Baltimore Building & Loan Ass'n v. Bethel

27 S.E. 29, 120 N.C. 344
CourtSupreme Court of North Carolina
DecidedFebruary 5, 1897
StatusPublished
Cited by7 cases

This text of 27 S.E. 29 (Baltimore Building & Loan Ass'n v. Bethel) is published on Counsel Stack Legal Research, covering Supreme Court of North Carolina primary law. Counsel Stack provides free access to over 12 million legal documents including statutes, case law, regulations, and constitutions.

Bluebook
Baltimore Building & Loan Ass'n v. Bethel, 27 S.E. 29, 120 N.C. 344 (N.C. 1897).

Opinion

Fueohes, J.:

This is an action of ejectment. The defendant, for the purpose of securing money borrowed from the plaintiff, executed a deed of trust to one Grogan, by which he conveyed to said trustee Lot No. 13 in the city of Winston. The description contained in the deed is as follows:. “Beginning at the corner of Lot No. 12 and running southwardly the west side of Chestnut street 44 feet 3 inches to Seventh street, thence westward with said Seventh street 190 feet to an alley, thence northward with said alley 39 feet 11 inches to the line of Lot No. 12, thence eastward with the line of Lot No. 12, 100 feet to the beginning.
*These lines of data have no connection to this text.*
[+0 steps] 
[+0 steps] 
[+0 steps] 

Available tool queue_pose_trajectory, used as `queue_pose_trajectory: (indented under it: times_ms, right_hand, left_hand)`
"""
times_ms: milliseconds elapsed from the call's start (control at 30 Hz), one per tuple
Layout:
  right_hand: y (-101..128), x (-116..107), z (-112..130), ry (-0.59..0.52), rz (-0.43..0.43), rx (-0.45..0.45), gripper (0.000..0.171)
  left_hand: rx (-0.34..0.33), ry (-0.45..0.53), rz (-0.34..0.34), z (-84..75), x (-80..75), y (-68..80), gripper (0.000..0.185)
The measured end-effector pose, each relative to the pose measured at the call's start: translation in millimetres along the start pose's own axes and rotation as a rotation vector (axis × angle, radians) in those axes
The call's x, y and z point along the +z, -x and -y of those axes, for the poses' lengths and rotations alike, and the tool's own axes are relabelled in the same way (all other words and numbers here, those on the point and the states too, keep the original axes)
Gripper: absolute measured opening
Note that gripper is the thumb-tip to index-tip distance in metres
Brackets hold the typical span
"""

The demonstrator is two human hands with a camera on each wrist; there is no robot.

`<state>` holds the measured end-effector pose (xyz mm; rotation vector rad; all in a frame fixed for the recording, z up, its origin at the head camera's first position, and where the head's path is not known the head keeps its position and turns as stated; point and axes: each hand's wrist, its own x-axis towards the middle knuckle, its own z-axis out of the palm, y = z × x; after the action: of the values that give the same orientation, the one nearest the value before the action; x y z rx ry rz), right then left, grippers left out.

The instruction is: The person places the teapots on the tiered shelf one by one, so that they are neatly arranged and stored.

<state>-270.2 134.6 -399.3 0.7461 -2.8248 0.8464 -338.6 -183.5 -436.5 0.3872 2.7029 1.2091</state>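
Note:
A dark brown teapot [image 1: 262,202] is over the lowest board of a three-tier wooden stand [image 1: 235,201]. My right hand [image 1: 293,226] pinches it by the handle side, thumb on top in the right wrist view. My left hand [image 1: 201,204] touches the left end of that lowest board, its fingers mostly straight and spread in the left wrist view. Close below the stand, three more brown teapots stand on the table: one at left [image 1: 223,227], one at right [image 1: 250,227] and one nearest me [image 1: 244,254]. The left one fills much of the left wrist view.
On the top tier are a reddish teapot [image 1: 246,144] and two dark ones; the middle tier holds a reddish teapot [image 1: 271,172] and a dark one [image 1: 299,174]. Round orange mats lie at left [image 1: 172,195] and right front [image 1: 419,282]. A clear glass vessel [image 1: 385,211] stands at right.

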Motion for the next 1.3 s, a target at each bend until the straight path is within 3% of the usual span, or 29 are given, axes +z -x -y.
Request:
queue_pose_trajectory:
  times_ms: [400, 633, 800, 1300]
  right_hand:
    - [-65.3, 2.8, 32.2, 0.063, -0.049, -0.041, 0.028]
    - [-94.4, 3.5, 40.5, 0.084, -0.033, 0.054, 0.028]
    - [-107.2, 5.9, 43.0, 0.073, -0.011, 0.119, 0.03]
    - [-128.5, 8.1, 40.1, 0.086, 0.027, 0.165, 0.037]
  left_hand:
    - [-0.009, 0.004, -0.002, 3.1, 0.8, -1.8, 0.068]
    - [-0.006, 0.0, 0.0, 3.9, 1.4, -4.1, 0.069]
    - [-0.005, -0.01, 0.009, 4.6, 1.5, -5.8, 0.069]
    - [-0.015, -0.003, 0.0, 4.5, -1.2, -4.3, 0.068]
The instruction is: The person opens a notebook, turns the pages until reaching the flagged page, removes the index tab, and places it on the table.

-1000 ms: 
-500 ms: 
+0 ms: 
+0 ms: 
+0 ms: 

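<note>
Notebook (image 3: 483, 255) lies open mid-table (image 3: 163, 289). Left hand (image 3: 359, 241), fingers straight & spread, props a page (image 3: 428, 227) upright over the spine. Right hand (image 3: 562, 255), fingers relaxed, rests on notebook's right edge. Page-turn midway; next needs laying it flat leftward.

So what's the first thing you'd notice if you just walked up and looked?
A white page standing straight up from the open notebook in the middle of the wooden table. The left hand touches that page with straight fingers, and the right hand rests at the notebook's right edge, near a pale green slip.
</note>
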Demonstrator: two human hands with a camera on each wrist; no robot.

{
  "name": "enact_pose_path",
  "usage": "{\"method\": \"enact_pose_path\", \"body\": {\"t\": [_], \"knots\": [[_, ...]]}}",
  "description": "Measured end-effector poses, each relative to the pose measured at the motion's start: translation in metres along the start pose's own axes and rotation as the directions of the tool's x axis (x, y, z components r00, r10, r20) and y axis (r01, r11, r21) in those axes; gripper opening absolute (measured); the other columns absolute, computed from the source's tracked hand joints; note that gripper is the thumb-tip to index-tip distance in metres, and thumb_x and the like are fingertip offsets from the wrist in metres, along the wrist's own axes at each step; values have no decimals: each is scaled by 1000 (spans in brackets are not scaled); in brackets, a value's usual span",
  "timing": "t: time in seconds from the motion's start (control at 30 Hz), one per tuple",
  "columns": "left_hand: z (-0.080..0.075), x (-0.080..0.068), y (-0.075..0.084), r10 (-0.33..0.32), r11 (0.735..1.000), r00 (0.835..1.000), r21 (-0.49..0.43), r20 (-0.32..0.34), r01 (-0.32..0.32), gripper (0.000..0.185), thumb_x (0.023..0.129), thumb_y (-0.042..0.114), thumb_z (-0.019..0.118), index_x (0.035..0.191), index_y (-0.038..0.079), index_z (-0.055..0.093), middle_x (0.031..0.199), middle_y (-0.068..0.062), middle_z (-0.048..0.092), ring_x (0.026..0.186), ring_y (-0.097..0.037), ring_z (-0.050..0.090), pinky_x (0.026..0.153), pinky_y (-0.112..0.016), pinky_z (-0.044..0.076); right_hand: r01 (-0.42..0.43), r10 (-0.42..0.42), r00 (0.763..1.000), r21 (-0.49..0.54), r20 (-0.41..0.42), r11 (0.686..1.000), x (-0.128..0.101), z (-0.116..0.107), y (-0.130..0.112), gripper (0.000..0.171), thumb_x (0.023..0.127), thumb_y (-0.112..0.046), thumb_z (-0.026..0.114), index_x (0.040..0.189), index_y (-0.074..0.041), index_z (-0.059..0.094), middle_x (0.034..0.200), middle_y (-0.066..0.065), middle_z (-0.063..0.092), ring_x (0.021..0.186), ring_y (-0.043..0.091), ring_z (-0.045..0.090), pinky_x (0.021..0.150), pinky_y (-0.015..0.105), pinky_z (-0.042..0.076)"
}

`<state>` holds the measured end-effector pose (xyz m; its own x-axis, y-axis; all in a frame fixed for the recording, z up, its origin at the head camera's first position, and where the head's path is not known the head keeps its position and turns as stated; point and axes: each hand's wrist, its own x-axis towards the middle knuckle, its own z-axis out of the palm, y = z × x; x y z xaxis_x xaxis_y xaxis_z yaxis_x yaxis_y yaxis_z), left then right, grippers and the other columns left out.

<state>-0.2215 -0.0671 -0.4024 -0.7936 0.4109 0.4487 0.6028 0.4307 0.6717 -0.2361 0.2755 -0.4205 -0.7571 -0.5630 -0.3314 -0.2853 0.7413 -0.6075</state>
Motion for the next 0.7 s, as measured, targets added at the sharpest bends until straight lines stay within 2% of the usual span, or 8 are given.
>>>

This lot is know as Lot No. 13 on the Show ground plot, recorded in the Register’s office in Book 42, *345 page 274, and upon this lot the Hotel Bethel is erected.” Grogan, trustee, sold, and plaintiff bought and brings this action.

.In fact, the Hotel Bethel is erected on Lot No. 13, but extends over the line between lots No. 12 and 13, eight feet on Lot No. 12, and this action is to recover this eight feet of Lot No. 12.

Plaintiff contends that the language used in the closing sentence of the description — “and upon this lot the Hotel Bethel is erected” — controls the description; and thereby this eight feet was conveyed by the deed of trust to Grogan and by him to the plaintiff — it being admitted that the Grogan deed to plaintiff contains identically the same description as that in the deed of trust.

But we do not agree ith the plaintiff. If the mortgage had been a conveyance of the “Hotel Bethel,” situate on Lot 13, we would say it conveyed the ground upon which it stood, so far at least as the mortgagor was concerned, and he would be estopped to deny that it did. But that is not the case here. The grant is of Lot No. 13 specifically described by metes and bounds, calling for the line of Lot No. 12, and the hotel is only mentioned as a further means of locating the property.

"W e are unable to distinguish this case from that of Mid-gett v. Twiford, at this teim, and it must be governed by what is said in that case.

Affirmed.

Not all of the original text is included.